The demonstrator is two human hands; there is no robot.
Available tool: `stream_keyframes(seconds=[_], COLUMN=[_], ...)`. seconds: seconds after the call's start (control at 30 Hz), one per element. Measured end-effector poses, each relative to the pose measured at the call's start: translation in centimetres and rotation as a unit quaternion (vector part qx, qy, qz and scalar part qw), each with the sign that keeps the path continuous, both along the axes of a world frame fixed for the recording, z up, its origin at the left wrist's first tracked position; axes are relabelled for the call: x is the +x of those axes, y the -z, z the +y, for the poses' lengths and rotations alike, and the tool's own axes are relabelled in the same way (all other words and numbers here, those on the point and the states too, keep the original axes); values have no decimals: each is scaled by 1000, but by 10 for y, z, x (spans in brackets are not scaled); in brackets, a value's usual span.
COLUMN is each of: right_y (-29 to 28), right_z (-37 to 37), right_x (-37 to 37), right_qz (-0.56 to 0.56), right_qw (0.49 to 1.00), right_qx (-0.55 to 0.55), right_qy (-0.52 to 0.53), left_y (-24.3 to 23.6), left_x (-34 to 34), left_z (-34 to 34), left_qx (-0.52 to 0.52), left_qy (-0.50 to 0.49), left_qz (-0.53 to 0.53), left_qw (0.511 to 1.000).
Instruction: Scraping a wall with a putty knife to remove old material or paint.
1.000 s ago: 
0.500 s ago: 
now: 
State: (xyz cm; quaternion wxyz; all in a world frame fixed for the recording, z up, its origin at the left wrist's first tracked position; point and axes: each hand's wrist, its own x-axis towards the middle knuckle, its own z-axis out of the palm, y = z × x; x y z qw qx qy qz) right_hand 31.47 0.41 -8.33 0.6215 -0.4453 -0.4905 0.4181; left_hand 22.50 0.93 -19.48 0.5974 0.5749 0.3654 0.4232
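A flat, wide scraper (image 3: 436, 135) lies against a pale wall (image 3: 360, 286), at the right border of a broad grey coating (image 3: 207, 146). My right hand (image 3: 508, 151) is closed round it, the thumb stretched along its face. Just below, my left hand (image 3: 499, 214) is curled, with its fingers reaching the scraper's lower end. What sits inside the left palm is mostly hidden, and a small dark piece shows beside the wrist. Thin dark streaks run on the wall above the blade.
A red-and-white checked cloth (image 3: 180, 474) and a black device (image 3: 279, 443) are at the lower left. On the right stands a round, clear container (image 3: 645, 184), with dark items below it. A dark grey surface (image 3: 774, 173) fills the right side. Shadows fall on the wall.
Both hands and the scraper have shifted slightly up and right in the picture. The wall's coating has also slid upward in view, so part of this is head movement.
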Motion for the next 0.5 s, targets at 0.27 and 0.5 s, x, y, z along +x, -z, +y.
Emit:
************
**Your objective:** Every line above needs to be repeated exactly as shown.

**Result for this task:**
The demonstrator is two human hands; there is no robot.
Available tool: `stream_keyframes(seconds=[_], COLUMN=[_], ...)`. seconds: seconds after the call's start (control at 30 Hz), one per element. Measured end-effector poses, each relative to the pose measured at the call's start: translation in centimetres and rotation as a unit quaternion (vector part qx, qy, qz and scalar part qw), each with the sign that keeps the path continuous, both along the axes of a world frame fixed for the recording, z up, its origin at the left wrist's first tracked position; axes are relabelled for the call: x is the +x of those axes, y the -z, z the +y, for the poses' lengths and rotations alike, and the tool's own axes are relabelled in the same way (all other words and numbers here, those on the point and the states too, keep the original axes); values have no decimals: each is scaled by 1000, but by 10 for y, z, x (spans in brackets are not scaled); in brackets, a value's usual span.
COLUMN is each of: right_y (-29 to 28), right_z (-37 to 37), right_x (-37 to 37), right_qz (-0.56 to 0.56), right_qw (0.49 to 1.00), right_qx (-0.55 to 0.55), right_qy (-0.52 to 0.53), left_y (-24.3 to 23.6), left_x (-34 to 34), left_z (-34 to 34), left_qx (-0.52 to 0.52), left_qy (-0.50 to 0.49), left_qz (-0.53 to 0.53), left_qw (0.511 to 1.000).
Instruction: Scraping a wall with a putty knife to remove old material or paint.
1.000 s ago: 
0.500 s ago: 
now: 
State: (xyz cm; quaternion wxyz; all in a world frame fixed for the recording, z up, its origin at the left wrist's first tracked position; point and axes: each hand's wrist, its own x-axis towards the middle knuckle, its own z-axis out of the palm, y = z × x; x y z qw qx qy qz) right_hand 31.47 0.41 -8.33 0.6215 -0.4453 -0.4905 0.4181; left_hand 22.50 0.93 -19.48 0.5974 0.5749 0.3654 0.4232
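A flat, wide scraper (image 3: 436, 135) lies against a pale wall (image 3: 360, 286), at the right border of a broad grey coating (image 3: 207, 146). My right hand (image 3: 508, 151) is closed round it, the thumb stretched along its face. Just below, my left hand (image 3: 499, 214) is curled, with its fingers reaching the scraper's lower end. What sits inside the left palm is mostly hidden, and a small dark piece shows beside the wrist. Thin dark streaks run on the wall above the blade.
A red-and-white checked cloth (image 3: 180, 474) and a black device (image 3: 279, 443) are at the lower left. On the right stands a round, clear container (image 3: 645, 184), with dark items below it. A dark grey surface (image 3: 774, 173) fills the right side. Shadows fall on the wall.
Both hands and the scraper have shifted slightly up and right in the picture. The wall's coating has also slid upward in view, so part of this is head movement.
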Motion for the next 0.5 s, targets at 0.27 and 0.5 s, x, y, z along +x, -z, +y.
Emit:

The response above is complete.